Der Mensch als cooperator

  1. Selbstverständlich galt die Freiheit, die Luther meint, nicht nur im geistigen Bereich, sondern gestaltet das ganze Leben. Schon mit der ersten seiner vier Hauptschriften von 1520 hatte Luther eine gründlich ausgearbeitete Ethik vorgelegt (WA 6,196-276; Von den guten Werken).
  2. Dass die Welt mit Entschiedenheit vom Menschen zu gestalten ist (O. Bayer: Freiheit als Antwort, 1995), dem widmet Luther seine in vieler Hinsicht gewichtigste Abhandlung: Seine Schrift von 1525 über den dienenden Willen (de servo arbitrio) zeigt, wie der Mensch zum Mitarbeiter (cooperator) in der Schöpfung wird.

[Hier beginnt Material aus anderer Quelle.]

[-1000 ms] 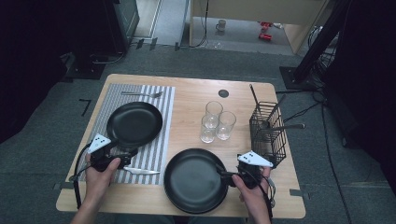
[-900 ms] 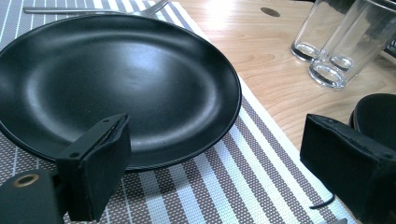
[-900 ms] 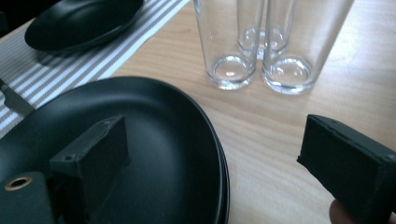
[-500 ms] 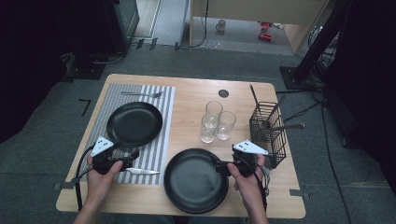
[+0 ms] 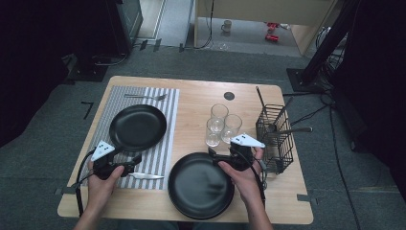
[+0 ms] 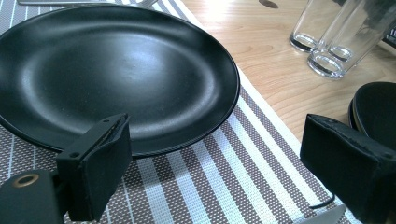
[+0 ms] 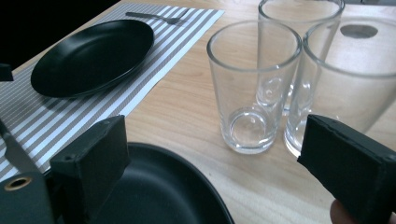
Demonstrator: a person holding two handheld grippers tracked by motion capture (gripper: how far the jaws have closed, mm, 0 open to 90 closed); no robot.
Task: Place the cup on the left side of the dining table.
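Glasses (image 7: 254,88) are standing at twelve o'clock of the right gripper (image 7: 210,158), whose jaws are gaping wide, empty. Advice: centring on the nearest glass before closing. Left gripper (image 6: 215,168) is idling open, empty.

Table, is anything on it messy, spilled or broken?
Nothing spilled or broken. One black plate sits on the striped mat with a fork and knife, but the second plate lies on bare wood, overhanging the table's near edge. The three glasses stand upright.
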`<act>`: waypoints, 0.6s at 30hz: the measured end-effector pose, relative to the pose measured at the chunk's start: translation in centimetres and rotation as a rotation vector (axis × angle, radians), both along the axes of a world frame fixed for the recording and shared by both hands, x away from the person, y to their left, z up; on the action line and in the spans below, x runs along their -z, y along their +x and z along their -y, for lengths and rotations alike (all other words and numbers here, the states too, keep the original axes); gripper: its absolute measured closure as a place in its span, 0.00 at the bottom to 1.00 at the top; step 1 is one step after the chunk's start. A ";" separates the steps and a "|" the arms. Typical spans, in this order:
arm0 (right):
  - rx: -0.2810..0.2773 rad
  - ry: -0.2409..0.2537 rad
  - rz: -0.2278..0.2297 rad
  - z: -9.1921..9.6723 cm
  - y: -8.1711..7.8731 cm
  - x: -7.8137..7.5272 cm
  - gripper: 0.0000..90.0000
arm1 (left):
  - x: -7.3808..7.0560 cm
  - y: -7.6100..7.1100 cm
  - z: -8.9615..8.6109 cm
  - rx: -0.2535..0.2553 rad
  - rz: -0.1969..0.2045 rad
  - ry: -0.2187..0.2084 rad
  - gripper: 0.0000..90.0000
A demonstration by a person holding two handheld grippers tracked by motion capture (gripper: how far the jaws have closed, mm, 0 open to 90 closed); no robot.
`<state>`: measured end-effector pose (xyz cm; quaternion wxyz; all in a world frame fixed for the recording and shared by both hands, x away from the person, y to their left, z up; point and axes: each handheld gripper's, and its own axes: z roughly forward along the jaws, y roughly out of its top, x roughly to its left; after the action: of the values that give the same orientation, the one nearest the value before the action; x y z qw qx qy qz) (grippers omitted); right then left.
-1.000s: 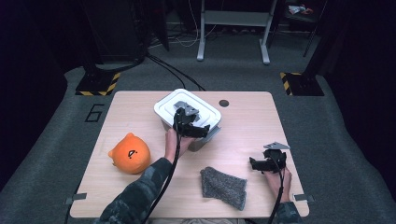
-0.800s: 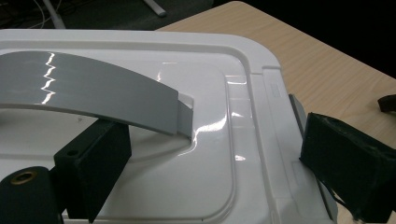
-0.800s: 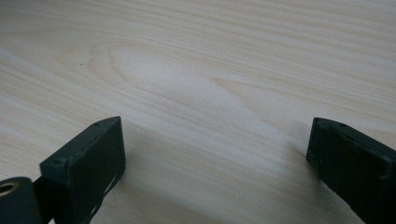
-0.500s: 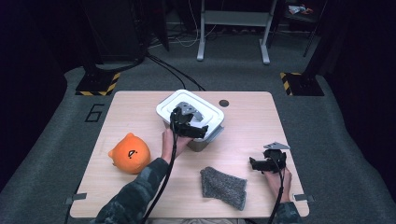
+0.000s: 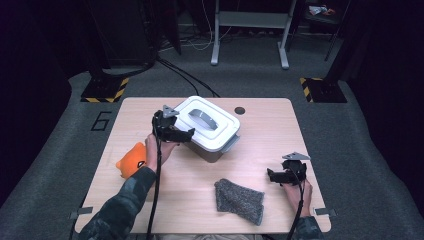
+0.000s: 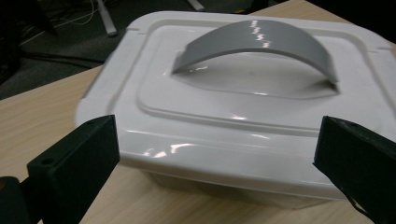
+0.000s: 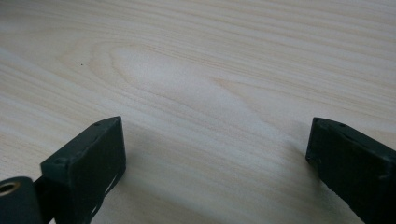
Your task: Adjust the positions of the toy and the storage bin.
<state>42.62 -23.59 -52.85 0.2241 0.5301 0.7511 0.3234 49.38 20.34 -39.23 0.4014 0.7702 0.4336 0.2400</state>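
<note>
The left tool [image 5: 184, 135] hovers at the white lidded box's [image 5: 212, 127] nine o'clock edge, its jaws just opened wide and gripping nothing. The right tool [image 5: 272, 176] rests low on the counter [image 5: 260, 130], jaws spread and empty. One grey cloth [image 5: 239, 198] lies beside it; one orange plush toy [image 5: 131, 159] is half-hidden behind the left forearm.

Lidded box [image 5: 210, 129] at centre rear of worktop [image 5: 260, 150]; stuffed toy [image 5: 131, 159] front-left of it; cloth [image 5: 239, 200] near front edge, right of centre.

Table [image 5: 260, 150] brightly lit, surroundings dark; glare on white lid [image 6: 243, 88]; near claws blurred.
</note>
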 end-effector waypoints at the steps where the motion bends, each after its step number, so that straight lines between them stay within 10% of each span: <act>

Mit ihrer entschiedenen Wort-Theologie prägte die Reformation ihre Zeit. (Auch indem sie etwa die entscheidenden Worte im Messgottesdienst nicht magisch auffasst und bestimmt, sondern ganz auf die – sprachaufklärerische – Wirksamkeit des Wortes selbst abstellt, vgl. die Erklärung im Kleinen Katechismus).

Weltgestaltung

  1. Ob für die Musik (vgl. evangelische aspekte, Heft 2/2024), für das Sprachschöpferische in Literatur und Übersetzung oder mit dem Einfluss auf Wirtschaft, Arbeit und Beruf (vgl. Heft 1/2025) sowie der Fähigkeit, vieles davon nicht nur zu denken, sondern auch politisch umzusetzen, dürfte Luther weniger als feinsinnig-vergeistigtes Genie gelten, denn als schlichter Impulsgeber und als Gestalter mit dem Wort. Weltgestaltung mit dem Wort wäre ein schönes Motto für lutherisches Wirken.

In der Druckausgabe erschien eine gekürzte Fassung dieses Beitrags.